What the exercise asks:
Check every line of the entries below for the word "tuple", and copy the ones that have it.
(Excerpted data)
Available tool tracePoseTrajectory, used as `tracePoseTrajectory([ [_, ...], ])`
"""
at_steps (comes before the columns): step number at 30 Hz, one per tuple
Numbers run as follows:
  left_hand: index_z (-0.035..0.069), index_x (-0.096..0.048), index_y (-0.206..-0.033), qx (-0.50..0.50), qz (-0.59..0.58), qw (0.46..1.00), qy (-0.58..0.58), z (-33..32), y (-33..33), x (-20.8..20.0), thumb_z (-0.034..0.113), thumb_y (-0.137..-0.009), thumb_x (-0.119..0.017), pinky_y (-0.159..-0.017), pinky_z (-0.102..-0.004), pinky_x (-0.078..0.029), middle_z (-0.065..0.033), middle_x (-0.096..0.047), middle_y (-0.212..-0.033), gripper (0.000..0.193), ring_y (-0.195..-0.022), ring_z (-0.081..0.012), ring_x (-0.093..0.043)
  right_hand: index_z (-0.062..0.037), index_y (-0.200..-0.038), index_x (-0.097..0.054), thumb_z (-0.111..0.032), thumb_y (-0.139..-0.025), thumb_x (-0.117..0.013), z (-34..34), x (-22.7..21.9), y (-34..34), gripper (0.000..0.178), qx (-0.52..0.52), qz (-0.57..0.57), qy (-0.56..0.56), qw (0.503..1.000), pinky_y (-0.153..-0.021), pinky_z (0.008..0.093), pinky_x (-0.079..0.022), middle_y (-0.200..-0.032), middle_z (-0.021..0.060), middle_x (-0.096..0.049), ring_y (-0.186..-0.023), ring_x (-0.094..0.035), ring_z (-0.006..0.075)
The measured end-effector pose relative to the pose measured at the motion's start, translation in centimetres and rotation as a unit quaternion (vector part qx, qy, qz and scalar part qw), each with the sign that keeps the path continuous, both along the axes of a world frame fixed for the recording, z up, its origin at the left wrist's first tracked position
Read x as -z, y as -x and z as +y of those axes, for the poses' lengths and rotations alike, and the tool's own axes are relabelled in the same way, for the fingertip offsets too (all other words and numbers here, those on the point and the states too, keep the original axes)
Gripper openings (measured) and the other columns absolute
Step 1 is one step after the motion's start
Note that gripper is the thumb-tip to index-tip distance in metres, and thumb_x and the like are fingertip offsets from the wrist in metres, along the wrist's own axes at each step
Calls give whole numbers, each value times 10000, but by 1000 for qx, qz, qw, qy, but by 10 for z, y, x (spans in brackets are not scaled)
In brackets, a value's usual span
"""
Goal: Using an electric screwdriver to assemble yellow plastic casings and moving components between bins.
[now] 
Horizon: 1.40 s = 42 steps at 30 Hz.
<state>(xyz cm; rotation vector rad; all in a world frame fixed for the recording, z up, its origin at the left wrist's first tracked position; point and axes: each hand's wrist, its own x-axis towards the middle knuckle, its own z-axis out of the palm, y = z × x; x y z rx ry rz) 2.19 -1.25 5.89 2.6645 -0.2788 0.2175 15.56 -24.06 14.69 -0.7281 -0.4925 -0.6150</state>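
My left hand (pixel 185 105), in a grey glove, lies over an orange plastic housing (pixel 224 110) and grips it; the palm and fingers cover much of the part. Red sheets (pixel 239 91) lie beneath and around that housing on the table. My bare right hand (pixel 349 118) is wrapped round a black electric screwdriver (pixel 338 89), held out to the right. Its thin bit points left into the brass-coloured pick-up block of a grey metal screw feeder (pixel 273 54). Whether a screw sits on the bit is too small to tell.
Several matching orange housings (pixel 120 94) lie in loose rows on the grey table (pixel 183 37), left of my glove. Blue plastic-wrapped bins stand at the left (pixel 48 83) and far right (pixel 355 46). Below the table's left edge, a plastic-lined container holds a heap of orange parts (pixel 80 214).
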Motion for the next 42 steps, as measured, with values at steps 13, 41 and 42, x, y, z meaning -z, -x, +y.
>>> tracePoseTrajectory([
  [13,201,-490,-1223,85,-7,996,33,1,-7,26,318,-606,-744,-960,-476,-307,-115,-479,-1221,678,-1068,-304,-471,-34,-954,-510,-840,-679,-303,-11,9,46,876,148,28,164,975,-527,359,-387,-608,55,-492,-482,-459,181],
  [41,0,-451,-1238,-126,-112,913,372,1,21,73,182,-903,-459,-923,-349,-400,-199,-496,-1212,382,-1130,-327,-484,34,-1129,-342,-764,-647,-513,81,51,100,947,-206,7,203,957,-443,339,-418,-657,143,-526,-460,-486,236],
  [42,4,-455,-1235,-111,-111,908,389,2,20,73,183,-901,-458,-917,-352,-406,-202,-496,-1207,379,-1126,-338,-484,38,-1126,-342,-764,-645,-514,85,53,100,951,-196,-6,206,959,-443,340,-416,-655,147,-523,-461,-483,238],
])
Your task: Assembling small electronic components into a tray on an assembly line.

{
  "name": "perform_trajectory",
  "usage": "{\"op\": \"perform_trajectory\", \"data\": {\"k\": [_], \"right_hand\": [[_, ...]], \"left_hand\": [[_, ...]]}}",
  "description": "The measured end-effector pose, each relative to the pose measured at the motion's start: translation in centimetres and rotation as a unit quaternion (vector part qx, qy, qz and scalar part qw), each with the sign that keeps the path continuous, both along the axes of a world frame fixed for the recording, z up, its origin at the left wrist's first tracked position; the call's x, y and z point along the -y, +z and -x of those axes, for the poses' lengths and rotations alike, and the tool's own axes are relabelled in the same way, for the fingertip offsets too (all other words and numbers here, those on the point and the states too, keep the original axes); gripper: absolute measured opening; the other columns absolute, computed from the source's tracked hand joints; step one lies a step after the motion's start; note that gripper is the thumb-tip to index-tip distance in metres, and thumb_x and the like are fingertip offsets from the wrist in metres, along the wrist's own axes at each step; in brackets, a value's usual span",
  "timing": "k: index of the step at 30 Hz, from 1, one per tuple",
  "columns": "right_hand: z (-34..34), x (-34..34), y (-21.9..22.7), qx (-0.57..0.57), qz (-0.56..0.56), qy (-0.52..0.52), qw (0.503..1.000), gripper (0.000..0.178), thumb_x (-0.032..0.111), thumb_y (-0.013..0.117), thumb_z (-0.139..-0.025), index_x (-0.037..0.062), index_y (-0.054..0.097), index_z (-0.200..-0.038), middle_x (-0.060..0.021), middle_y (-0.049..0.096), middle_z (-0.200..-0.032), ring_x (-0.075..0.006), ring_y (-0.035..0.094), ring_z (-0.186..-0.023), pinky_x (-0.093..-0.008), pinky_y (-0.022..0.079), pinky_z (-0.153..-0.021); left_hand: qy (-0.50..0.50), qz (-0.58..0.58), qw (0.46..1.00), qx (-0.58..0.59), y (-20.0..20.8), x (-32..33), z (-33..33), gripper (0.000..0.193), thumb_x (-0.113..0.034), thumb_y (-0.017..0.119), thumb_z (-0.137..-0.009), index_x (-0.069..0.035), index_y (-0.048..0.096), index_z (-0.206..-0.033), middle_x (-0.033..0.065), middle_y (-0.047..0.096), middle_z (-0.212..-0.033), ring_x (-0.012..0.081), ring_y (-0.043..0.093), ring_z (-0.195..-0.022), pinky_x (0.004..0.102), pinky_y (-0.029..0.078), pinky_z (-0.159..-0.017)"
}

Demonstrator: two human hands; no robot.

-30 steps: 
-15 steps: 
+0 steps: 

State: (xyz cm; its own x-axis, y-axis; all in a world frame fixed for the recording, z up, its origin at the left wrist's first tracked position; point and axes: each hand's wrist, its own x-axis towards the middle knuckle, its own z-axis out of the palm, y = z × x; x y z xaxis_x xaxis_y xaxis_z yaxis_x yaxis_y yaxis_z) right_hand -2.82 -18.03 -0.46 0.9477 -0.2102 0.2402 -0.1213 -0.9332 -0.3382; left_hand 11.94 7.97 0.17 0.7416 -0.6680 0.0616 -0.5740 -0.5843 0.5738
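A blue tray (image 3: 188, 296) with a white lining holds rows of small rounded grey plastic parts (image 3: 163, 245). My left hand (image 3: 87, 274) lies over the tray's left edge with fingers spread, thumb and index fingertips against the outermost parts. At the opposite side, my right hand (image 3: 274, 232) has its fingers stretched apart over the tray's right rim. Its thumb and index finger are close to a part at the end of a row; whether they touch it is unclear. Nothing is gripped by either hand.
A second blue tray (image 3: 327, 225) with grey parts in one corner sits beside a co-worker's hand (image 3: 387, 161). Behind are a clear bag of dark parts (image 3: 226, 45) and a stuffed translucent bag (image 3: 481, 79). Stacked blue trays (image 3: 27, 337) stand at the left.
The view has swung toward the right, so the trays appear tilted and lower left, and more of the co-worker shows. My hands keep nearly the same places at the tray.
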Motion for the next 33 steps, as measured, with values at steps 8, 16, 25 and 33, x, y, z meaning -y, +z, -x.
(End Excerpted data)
Output of the exercise:
at_steps (comes before the columns): step number at 30 Hz, one per tuple
  "timing": "k: index of the step at 30 Hz, from 1, one per tuple",

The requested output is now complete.